Staf Pegawai Pelayanan DPMPTSP Bontang, Dany Syaputra, menjelaskan bahwa seluruh proses penerbitan NIB saat ini masih terintegrasi secara digital melalui sistem Online Single Submission Risk Based Approach (OSS-RBA).
“Mereka melakukan pengurusan ada yang langsung dan online melalui OSS-RBA,” ujarnya, Senin (4/5/2026).
Ia menjelaskan, sebelum mengajukan permohonan NIB, pelaku usaha diwajibkan menyiapkan sejumlah dokumen dasar. Di antaranya KTP atau NIK yang valid, NPWP bagi wajib pajak, alamat email serta nomor telepon aktif untuk kebutuhan verifikasi, serta data usaha yang disesuaikan dengan Klasifikasi Baku Lapangan Usaha Indonesia (KBLI).
Selain itu, penerbitan NIB juga mengacu pada pemenuhan persyaratan dasar sesuai ketentuan Peraturan Pemerintah Nomor 28 Tahun 2025. Persyaratan tersebut meliputi Kesesuaian Kegiatan Pemanfaatan Ruang (KKPR) serta Persetujuan Lingkungan (PL).

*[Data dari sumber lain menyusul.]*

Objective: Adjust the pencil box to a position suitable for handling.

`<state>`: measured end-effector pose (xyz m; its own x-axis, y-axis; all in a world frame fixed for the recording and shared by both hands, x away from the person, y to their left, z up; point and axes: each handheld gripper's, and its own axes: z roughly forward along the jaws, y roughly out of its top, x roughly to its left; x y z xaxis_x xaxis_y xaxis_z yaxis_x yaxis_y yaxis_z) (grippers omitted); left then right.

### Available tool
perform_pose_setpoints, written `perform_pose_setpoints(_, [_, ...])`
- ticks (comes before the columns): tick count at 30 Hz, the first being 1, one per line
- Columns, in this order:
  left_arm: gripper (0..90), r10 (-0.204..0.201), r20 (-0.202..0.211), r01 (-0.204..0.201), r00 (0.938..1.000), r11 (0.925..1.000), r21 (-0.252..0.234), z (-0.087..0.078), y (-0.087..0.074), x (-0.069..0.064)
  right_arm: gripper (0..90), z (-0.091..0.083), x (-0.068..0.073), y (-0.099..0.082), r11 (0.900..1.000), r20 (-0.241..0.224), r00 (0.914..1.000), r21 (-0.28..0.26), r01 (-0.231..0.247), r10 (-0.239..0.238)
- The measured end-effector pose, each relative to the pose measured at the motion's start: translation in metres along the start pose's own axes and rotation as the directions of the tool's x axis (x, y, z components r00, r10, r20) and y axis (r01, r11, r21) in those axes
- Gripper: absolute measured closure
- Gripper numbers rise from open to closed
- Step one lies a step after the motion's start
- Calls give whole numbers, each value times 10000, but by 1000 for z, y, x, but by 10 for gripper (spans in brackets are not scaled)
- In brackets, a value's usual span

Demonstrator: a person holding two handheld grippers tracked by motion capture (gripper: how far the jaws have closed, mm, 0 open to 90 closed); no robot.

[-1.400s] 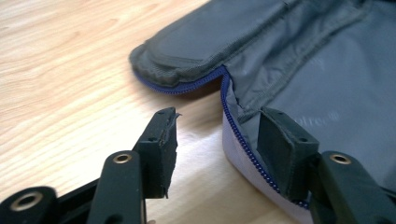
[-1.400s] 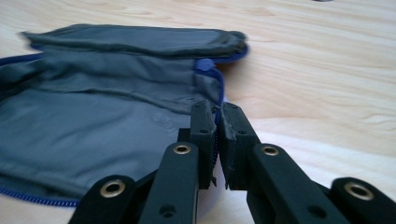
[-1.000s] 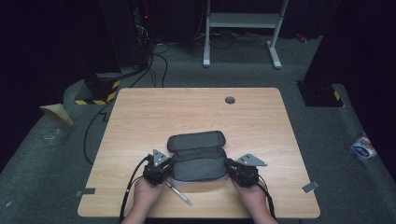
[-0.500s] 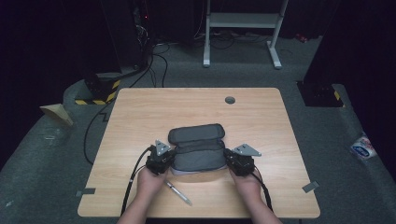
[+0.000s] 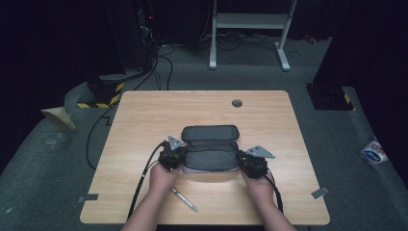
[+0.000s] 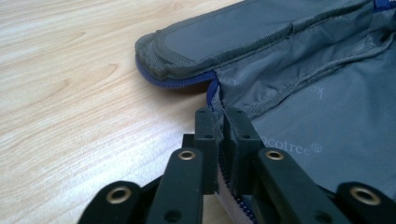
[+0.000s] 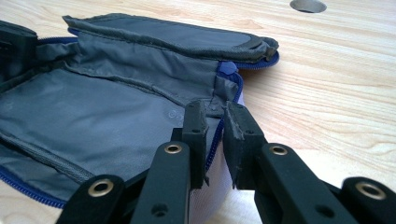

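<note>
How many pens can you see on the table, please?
1. A single pen lies on the table near its front edge, just right of the person's left hand and in front of the open pencil case, whose inside could hide others.
</note>
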<state>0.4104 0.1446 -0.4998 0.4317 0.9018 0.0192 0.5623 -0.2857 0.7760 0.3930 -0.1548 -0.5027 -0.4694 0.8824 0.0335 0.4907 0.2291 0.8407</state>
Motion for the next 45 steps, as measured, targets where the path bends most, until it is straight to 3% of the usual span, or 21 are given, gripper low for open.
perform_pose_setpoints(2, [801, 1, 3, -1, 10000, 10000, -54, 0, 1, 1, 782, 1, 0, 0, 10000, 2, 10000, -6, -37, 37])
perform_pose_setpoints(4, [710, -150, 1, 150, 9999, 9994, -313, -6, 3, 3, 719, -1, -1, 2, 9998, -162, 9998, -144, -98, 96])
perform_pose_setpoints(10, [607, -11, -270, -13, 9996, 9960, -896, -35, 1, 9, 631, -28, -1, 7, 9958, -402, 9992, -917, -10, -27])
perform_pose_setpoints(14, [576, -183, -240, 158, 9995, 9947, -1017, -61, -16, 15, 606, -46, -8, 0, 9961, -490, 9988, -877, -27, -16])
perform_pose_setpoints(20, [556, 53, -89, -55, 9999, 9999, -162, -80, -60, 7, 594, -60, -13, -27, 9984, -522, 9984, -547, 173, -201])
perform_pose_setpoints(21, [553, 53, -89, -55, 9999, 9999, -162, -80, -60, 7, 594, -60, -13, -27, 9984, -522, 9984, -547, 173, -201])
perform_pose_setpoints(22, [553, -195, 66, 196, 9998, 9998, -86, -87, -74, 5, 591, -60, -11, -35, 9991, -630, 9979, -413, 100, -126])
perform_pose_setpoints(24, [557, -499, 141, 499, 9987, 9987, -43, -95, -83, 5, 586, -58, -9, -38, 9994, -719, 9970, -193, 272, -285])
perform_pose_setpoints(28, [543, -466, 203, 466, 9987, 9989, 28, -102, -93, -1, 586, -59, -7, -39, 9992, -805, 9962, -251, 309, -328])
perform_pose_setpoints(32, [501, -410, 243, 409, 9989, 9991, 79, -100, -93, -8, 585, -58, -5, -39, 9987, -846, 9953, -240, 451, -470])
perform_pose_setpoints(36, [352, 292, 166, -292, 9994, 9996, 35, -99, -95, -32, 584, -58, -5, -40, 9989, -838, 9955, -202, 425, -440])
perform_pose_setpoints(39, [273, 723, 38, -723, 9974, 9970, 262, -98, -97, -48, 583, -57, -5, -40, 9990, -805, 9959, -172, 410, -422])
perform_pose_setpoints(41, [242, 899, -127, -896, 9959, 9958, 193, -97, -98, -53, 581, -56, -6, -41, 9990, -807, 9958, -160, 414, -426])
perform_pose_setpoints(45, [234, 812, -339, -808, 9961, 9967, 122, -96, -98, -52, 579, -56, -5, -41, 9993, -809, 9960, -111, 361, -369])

“Pemenuhan persyaratan disesuaikan dengan tingkat risiko usaha. Untuk risiko rendah cukup menggunakan SPPL, sementara usaha berisiko menengah hingga tinggi wajib melengkapi dokumen lingkungan yang lebih kompleks,” jelasnya.
Setelah seluruh persyaratan dinyatakan lengkap melalui OSS-RBA, proses selanjutnya adalah tahapan verifikasi oleh DPMPTSP sebelum izin usaha resmi diterbitkan.